De geschiedenis van Kasteel Amerongen begint al in de dertiende eeuw met een middeleeuwse woontoren. Het kasteel is vanaf 1557 vooral bepaald door de familie Van Reede, die ruim 300 jaar eigenaar zou blijven.
In 1673 brandden de Franse bezetters Kasteel Amerongen volledig af omdat Godard Adriaan van Reede en zijn vrouw Margaretha Turnor weigerden de opgelegde brandschatting te betalen. Kostbare interieurstukken waren gelukkig op tijd in veiligheid gebracht. Vooral onder leiding van Margaretha Turnor werd het kasteel in de strakke stijl van het Hollands classicisme herbouwd.
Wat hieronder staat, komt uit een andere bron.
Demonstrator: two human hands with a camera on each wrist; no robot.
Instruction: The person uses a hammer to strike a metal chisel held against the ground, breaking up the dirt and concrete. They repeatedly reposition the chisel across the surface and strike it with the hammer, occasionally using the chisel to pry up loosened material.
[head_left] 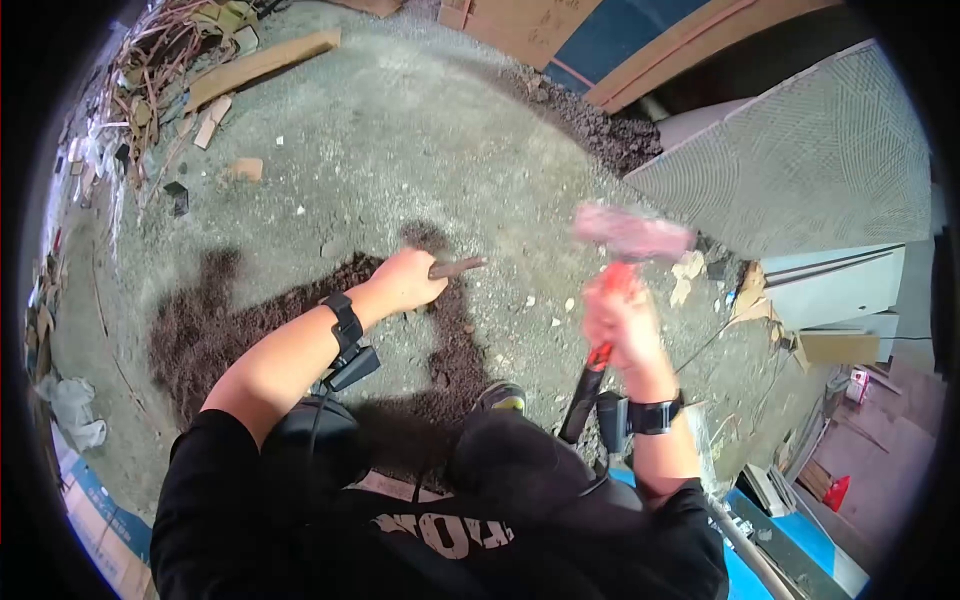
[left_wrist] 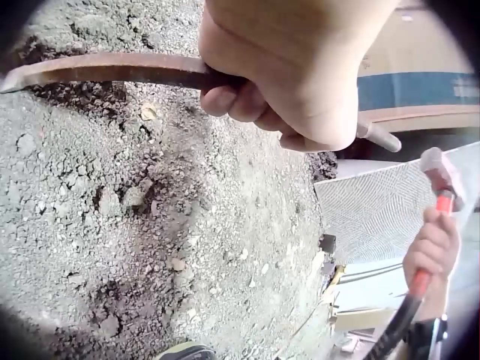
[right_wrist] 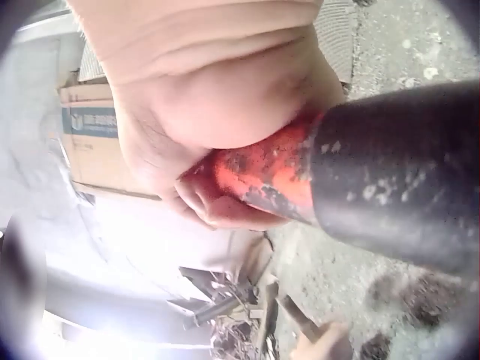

In 1879 liet de laatste Van Reede alle bezittingen na aan een neef, Graaf Aldenburg-Bentinck. Hij liet het kasteel aan de eisen van de tijd aanpassen met veel aandacht voor de historisch gegroeide samenhang tussen huis en inboedel.
Als eind 1918 Duitsland de Eerste Wereldoorlog heeft verloren, vlucht de Duitse keizer naar het neutrale Nederland. Graaf van Aldenburg Bentinck krijgt op 10 november 1918 het verzoek de gevluchte keizer Wilhelm II en zijn gevolg voor drie dagen onderdak te bieden op Kasteel Amerongen. Een spannende en onzekere tijd breekt aan. Nadat Wilhelm II zijn troonsafstand tekent op Kasteel Amerongen, blijven hij en zijn vrouw nog anderhalf jaar logeren.
Na de dood van Graaf Aldenburgh Bentinck in 1940, droegen zijn kinderen in 1977 het familiebezit over aan een stichting die als doel heeft het kasteel te bewaren en open te stellen voor publiek.